Implements a two-stage ensemble algorithm:
1. Splits data into K folds and finds local medoids for each partition.
2. Pools all local medoids and clusters them again to find the global meta-medoids.
3. Reconstructs the final labels mapping back to the original points.
-------------------
Constructor method
-------------------
Parameters: (inputs)
-----------
clustering_method: the base clustering algorithm instance (e.g., a scikit-learn or kmedoids object) to be fitted on the distance matrices of each fold and the final meta-clustering stage.
metric: the global distance metric to be computed. Must be a string (e.g., 'minkowski', 'robust_mahalanobis', or a mixed metric name).
n_splits: number of folds to be used for partitioning the data. Must be an integer greater than 1.
shuffle: whether data is shuffled before applying KFold. Must be a boolean.
random_state: the random seed used for extracting sample elements and, if shuffle=True, for KFold partitioning.
stratify: whether to use stratified sampling based on the response variable `y` within each fold. Must be a boolean.
frac_sample_size: the sample size in proportional terms to be extracted within each fold for local clustering. Must be a float in (0, 1].
meta_frac_sample_size: the sample size in proportional terms to be used during the meta-clustering stage (pooling all local medoids). Must be a float in (0, 1].

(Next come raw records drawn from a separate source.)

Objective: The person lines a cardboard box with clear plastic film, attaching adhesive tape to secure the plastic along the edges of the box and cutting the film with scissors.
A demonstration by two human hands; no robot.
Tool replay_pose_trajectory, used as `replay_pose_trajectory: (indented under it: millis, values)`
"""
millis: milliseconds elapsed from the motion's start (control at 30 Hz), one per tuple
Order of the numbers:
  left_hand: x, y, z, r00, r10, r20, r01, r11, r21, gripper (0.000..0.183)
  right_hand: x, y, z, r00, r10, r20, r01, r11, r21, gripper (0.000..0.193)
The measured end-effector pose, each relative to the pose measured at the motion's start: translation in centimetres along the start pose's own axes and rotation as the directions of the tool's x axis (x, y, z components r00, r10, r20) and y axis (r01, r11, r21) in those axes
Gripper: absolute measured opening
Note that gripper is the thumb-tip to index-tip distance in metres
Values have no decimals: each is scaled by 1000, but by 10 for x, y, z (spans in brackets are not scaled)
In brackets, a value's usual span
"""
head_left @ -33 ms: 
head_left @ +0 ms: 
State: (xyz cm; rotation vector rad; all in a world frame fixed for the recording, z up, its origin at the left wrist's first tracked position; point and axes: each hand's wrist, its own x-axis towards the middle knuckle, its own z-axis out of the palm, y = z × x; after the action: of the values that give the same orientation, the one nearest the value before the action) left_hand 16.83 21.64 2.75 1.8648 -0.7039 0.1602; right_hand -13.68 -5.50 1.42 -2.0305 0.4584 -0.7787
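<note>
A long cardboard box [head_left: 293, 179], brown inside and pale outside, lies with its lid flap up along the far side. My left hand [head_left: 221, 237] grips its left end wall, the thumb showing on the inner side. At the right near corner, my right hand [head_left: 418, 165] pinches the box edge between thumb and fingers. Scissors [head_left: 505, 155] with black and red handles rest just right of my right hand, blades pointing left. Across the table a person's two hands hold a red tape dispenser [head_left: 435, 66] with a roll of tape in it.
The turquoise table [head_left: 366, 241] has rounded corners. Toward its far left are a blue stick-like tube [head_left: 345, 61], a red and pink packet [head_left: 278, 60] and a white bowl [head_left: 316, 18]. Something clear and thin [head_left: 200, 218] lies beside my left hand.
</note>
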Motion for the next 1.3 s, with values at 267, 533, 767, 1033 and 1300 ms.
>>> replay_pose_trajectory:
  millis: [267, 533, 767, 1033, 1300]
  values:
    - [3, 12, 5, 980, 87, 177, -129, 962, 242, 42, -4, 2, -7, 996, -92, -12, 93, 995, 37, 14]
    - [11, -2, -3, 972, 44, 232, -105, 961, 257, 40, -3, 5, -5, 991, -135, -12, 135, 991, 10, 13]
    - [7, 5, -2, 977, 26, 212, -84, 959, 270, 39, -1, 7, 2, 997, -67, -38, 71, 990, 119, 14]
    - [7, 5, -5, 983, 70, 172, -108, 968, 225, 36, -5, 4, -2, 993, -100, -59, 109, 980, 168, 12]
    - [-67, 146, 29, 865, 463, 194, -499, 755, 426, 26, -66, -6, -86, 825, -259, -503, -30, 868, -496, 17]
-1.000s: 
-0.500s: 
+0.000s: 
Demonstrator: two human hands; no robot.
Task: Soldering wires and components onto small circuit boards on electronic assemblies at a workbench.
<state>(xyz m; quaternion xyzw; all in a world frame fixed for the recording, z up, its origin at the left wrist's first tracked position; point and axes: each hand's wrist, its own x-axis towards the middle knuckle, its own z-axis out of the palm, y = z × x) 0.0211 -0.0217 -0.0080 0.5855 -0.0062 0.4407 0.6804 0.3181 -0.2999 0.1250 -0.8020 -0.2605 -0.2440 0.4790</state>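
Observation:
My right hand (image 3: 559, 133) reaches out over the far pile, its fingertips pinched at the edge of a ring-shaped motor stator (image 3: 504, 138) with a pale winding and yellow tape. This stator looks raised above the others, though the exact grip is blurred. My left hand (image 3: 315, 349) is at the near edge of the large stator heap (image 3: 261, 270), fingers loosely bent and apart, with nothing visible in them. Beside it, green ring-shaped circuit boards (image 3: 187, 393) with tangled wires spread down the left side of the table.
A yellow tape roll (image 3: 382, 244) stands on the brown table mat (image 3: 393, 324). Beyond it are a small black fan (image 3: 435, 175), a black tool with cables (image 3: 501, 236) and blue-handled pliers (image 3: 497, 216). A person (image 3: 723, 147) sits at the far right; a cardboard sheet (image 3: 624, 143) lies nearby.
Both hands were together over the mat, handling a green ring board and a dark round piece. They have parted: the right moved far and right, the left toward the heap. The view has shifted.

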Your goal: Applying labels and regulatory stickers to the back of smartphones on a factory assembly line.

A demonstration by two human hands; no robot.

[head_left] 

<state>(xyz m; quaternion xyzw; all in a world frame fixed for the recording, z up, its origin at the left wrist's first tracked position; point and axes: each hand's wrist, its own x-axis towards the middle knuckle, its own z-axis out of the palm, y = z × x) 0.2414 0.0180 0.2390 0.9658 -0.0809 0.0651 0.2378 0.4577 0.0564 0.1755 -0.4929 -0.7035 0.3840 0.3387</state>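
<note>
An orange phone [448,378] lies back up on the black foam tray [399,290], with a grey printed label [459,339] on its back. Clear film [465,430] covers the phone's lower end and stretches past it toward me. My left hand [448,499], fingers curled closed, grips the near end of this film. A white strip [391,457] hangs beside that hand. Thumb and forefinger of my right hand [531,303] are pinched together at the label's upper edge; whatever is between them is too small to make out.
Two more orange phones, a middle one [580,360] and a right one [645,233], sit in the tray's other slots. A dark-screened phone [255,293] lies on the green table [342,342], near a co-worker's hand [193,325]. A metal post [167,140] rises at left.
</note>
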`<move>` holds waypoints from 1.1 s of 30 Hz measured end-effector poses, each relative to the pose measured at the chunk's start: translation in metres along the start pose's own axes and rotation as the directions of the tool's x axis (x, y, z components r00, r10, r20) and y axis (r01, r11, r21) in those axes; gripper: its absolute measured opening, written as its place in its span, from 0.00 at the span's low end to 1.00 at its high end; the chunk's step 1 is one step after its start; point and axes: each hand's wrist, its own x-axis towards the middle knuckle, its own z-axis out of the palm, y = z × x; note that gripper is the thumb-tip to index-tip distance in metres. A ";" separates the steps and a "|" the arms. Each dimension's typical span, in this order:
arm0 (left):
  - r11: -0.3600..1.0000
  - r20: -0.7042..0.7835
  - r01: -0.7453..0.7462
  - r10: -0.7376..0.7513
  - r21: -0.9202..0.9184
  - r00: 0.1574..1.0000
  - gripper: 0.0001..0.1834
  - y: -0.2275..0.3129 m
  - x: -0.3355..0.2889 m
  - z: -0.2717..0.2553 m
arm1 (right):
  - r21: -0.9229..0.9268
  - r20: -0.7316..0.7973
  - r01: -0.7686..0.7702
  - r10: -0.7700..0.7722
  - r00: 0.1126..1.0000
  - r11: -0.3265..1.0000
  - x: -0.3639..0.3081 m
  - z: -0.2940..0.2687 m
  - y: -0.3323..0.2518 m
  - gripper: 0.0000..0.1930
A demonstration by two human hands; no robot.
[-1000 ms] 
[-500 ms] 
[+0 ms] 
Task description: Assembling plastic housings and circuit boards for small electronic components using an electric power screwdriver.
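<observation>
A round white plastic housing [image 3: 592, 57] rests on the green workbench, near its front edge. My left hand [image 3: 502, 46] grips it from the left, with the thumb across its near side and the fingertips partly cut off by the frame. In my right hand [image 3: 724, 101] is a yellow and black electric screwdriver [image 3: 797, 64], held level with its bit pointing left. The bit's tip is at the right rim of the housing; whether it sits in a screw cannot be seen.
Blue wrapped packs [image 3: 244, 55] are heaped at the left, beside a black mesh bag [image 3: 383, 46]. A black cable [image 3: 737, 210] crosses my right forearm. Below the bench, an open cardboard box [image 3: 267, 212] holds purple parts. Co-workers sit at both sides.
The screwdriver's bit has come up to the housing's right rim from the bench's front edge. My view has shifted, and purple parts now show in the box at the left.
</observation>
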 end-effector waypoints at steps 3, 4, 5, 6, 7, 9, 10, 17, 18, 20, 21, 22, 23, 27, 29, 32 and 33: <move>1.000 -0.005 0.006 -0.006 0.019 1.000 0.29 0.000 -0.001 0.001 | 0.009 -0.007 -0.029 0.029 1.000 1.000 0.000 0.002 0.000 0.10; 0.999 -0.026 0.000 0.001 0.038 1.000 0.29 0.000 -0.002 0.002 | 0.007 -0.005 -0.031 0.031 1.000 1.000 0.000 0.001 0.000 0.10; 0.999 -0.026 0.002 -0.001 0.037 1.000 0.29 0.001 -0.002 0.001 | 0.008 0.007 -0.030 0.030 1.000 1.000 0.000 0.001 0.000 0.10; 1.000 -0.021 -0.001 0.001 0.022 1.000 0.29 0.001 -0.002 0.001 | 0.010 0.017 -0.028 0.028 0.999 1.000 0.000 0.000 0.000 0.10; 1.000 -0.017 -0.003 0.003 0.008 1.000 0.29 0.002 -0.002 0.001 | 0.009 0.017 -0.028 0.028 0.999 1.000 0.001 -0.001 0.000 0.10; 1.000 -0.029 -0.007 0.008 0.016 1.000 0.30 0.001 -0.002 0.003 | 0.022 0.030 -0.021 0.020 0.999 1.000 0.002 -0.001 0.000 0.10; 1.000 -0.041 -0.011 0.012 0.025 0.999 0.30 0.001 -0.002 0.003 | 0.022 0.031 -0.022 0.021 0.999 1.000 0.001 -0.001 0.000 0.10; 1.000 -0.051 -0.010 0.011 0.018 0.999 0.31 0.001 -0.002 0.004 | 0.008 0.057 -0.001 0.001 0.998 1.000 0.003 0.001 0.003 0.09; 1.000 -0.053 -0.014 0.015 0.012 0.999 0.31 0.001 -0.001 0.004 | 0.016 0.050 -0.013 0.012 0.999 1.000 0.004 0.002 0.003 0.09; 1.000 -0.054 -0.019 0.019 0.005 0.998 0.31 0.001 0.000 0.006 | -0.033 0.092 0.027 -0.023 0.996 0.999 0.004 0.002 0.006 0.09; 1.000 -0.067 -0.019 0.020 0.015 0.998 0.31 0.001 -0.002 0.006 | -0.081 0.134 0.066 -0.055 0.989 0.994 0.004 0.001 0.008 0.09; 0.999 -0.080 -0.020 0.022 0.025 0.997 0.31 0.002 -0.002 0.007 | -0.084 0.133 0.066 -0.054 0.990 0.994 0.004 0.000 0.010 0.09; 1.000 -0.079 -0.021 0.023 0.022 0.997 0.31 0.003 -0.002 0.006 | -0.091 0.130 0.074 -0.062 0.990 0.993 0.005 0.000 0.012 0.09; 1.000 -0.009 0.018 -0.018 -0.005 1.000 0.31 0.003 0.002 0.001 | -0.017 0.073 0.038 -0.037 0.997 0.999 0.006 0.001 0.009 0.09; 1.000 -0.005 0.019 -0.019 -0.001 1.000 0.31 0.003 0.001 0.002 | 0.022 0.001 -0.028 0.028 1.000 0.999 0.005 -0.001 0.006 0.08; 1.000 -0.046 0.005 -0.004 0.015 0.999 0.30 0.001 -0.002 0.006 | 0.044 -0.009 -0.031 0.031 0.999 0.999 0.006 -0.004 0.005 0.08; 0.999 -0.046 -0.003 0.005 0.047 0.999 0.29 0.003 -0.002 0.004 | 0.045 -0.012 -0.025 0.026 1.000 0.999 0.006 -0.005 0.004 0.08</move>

p1, p2, p3: number of quantitative, binary and multi-class variables in the considered data matrix, respectively. Must be non-negative integers.
d1: name of the distance to be computed for quantitative variables.
d2: name of the distance to be computed for binary variables.
d3: name of the distance to be computed for multi-class variables.
q: the parameter that defines the Minkowski distance. Must be a positive integer.
robust_method: the method to be used for computing the robust covariance matrix. Only needed when metric or d1 = 'robust_mahalanobis'.
alpha: a real number in [0,1] used by the robust covariance estimation method. Only needed when metric or d1 = 'robust_mahalanobis'.
-----------
Fit method:
-----------
Fits the 2-stage meta-clustering model to `X` (and `y` if stratification is required).
Parameters: (inputs)
-----------
X: a pandas/polars data-frame or a numpy array. Represents a predictors matrix and is required.
If using mixed metrics, the first p1 predictors must be the quantitative, followed by the p2 binary predictors, and finally the p3 multiclass predictors.
y: a pandas/polars series or a numpy array. Represents a response variable. Only required if `stratify=True`.
weights: the sample weights. Used internally for global robust covariance estimation if metric or d1 = 'robust_mahalanobis'.
---------------
Predict method:
---------------
Predicts clusters for `X` observations by assigning them to their nearest global meta-medoid (found during the second stage of the fit process) according to the configured metric.
Parameters: (inputs)
-----------
X: a pandas/polars data-frame or a numpy array. Represents a predictors matrix and is required.
Must follow the same column structure as the `X` passed to the fit method.
Returns: (outputs)
--------
predicted_labels: a list containing the predicted clusters of each observation of `X`.